Abigail Fielding-Smith · In Yemen

Since the protests began in Yemen earlier this year, writing the top line of news stories has become a daily wrestle with the limited possibilities offered by the metaphor of the ‘brink’. The country has stepped closer to the brink, edged towards it, and stood at it. It has yet to go over it. But tensions are running high. Money changers are running out of dollars. Every day, more serious weaponry is visible on the streets.

Last month, the most powerful military commander in the country, Ali Mohsen al Ahmar, offered his support to the protest movement and stationed his troops around their encampment at Sanaa University: a serious confrontation with the republican guard policing the routes to the presidential palace a few miles away seemed imminent. The republican guard is commanded by the president’s son, who, like other family members in senior positions in the security forces, has everything to lose from the ‘peaceful transition’ currently being urged by Washington. Every day, rumours go around that the protesters are planning a march on the palace, or that the republican guard have attacked General Mohsen’s troops, and people have to decide whether it is safe to go to work or let their children go to school.

The street and the regime are engaged in a game of bluff; the protesters know that if they march on the palace it will provoke a bloodbath, Saleh knows they know this, and seems to be waiting them out. As the rial sinks and the central government cedes control of more parts of the country, it becomes more likely that Yemen’s neighbours, concerned that the instability will spread, will try to force some kind of settlement. An agreement between the president's allies and opposition parties on the eventual transfer of power is supposed to be signed next week in Riyadh, but the protest movement doesn't support it. To keep up the pressure, both sides push at the boundaries of their positions: every day, protesters have been marching a little further away from their encampment, while security forces have staged periodic crackdowns.

No one is sure exactly how long this situation can go on for, or how we will be able to tell if the country does step over the brink. ‘When the tanks are on the streets, that’s when its time to go,’ one security analyst said a month or so ago. That moment appears to have come and gone.

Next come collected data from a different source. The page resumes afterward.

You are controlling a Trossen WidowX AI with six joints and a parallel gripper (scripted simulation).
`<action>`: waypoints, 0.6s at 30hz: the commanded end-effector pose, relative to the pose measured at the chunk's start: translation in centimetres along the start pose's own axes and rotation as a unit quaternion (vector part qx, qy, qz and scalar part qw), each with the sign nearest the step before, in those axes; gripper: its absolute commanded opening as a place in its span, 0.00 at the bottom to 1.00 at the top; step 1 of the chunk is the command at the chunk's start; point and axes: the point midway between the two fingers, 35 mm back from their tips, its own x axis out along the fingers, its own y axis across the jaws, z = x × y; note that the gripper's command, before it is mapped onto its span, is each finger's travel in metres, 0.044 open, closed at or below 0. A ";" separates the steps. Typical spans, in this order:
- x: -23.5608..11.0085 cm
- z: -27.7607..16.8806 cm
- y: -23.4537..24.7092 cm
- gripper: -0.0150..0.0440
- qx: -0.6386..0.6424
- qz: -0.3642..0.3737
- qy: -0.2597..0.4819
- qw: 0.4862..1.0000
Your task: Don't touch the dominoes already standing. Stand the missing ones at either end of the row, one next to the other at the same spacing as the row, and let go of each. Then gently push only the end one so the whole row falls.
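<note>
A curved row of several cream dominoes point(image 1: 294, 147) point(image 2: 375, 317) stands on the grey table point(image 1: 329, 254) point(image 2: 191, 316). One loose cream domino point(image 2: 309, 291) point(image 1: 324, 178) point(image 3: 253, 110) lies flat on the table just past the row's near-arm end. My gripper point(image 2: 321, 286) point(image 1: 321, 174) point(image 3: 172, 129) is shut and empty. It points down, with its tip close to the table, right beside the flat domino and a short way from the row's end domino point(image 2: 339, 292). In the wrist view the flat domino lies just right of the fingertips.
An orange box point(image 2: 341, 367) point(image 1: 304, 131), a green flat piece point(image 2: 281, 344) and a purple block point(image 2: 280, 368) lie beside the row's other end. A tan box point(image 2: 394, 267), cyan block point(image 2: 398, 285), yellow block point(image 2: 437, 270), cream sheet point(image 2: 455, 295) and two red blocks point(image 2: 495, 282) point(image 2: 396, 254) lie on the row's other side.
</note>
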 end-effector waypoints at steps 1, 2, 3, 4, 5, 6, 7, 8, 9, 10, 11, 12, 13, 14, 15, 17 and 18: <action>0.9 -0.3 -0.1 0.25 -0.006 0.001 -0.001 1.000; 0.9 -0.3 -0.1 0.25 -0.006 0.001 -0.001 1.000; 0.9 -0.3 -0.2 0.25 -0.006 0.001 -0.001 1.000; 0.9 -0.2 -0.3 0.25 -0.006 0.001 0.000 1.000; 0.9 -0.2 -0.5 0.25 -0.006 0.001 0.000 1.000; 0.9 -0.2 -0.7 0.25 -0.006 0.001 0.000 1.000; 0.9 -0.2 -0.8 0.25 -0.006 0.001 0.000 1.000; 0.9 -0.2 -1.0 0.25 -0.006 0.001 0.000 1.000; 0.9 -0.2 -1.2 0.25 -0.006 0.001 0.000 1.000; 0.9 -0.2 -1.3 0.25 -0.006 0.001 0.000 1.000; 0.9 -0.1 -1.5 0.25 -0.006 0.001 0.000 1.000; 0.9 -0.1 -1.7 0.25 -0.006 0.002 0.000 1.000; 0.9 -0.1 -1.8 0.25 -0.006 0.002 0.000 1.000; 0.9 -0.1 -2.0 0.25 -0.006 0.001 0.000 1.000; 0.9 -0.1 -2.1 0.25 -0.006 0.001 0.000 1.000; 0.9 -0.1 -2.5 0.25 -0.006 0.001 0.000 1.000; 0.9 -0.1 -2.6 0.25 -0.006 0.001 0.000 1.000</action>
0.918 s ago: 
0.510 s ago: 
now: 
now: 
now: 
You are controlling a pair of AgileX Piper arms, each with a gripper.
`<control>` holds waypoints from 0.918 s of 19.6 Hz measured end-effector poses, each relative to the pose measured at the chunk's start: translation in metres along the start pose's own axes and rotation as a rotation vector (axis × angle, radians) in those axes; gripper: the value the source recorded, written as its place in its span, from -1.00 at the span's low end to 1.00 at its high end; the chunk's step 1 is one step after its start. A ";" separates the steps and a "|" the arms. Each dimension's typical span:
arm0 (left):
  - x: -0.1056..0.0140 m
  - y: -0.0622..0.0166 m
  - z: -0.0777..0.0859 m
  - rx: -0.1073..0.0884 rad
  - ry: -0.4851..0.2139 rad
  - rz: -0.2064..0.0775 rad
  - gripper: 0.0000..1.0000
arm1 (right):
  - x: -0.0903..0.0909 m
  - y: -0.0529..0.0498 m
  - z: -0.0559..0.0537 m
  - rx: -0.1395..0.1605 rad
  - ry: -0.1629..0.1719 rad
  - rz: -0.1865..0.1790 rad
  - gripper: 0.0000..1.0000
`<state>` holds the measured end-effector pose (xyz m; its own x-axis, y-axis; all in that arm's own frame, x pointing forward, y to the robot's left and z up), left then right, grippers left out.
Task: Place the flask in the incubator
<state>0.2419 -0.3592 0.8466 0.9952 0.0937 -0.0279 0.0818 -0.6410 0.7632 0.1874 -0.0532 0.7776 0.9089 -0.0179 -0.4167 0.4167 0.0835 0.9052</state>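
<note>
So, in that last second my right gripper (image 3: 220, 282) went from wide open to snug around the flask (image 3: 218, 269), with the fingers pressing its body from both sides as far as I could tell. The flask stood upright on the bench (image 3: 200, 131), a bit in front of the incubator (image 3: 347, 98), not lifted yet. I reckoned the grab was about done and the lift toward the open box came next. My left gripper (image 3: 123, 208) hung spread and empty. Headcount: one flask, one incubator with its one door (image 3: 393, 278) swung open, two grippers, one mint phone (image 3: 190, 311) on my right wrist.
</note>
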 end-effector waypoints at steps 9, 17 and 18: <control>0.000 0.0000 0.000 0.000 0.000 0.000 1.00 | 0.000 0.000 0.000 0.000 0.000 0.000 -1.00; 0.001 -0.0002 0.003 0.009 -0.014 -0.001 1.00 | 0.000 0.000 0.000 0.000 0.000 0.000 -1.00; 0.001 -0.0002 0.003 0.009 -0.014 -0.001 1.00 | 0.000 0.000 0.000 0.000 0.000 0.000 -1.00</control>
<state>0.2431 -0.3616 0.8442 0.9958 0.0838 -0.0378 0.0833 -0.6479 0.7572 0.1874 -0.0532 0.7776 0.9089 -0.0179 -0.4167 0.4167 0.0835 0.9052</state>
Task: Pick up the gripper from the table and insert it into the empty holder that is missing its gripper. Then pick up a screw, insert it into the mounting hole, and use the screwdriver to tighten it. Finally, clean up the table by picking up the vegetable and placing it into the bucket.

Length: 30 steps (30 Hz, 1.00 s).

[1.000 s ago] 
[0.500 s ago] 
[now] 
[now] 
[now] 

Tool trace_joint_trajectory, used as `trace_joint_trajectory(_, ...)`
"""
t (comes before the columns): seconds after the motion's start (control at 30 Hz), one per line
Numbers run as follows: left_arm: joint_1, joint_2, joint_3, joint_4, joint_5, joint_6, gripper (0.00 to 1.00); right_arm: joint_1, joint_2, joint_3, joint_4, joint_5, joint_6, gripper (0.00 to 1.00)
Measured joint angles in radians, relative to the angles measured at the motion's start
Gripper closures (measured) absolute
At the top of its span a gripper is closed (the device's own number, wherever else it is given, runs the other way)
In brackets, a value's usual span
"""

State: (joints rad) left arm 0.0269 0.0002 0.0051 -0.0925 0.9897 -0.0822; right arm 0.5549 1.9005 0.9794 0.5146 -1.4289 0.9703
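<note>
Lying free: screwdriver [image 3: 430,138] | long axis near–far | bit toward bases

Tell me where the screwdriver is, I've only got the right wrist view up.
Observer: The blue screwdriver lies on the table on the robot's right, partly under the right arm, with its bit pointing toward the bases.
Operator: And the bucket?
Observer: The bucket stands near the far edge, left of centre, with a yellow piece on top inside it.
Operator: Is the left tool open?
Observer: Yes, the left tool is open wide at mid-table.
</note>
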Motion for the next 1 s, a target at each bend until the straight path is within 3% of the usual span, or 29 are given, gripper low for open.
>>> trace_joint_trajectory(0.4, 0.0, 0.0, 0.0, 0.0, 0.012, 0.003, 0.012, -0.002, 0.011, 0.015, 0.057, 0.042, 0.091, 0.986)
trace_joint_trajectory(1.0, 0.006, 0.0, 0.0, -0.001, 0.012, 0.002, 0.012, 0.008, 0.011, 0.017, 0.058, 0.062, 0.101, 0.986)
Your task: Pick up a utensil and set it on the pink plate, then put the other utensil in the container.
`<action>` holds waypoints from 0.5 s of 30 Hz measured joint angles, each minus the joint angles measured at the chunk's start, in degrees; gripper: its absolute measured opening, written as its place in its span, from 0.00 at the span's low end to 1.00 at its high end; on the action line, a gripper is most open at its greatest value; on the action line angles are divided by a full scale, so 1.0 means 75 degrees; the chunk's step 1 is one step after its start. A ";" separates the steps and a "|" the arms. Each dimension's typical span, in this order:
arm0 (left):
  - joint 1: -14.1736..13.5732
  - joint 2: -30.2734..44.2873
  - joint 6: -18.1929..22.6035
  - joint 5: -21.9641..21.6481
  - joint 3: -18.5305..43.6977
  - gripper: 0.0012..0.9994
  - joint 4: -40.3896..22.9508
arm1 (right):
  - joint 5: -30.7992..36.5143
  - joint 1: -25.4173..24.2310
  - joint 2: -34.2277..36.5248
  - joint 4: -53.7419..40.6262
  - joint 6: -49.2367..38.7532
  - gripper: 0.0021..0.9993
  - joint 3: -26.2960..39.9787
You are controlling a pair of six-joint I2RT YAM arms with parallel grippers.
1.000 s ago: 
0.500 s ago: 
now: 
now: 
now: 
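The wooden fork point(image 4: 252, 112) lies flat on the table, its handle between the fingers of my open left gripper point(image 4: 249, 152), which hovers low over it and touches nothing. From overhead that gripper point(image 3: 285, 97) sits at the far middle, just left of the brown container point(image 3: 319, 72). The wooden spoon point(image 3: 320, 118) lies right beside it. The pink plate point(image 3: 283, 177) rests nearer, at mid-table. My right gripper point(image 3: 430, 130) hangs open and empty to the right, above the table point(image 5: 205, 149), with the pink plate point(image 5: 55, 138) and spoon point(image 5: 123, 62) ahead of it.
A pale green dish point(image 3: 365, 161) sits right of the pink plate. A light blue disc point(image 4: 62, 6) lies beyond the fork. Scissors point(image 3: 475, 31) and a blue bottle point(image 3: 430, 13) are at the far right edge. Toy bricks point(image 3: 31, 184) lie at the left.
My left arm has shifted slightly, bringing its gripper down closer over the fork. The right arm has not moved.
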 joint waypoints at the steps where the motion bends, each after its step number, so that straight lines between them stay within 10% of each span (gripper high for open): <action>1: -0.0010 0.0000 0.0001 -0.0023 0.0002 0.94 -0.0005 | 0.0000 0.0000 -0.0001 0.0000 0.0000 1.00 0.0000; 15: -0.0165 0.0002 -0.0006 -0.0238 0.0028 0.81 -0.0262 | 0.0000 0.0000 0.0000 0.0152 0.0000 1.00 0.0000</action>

The binary oppositions of integrity/collapse, on the brink/in the abyss, may not be a useful way of looking at Yemen. It has been in a state of bloody turmoil for most of its recent history. The true cost of its dysfunctional politics can be seen not in the security situation, but in the human development statistics. For all the drama of the military stand-off in the capital, there’s a case to be made that a country with 40 per cent unemployment, and where hundreds of children die every year from malnutrition, has already collapsed.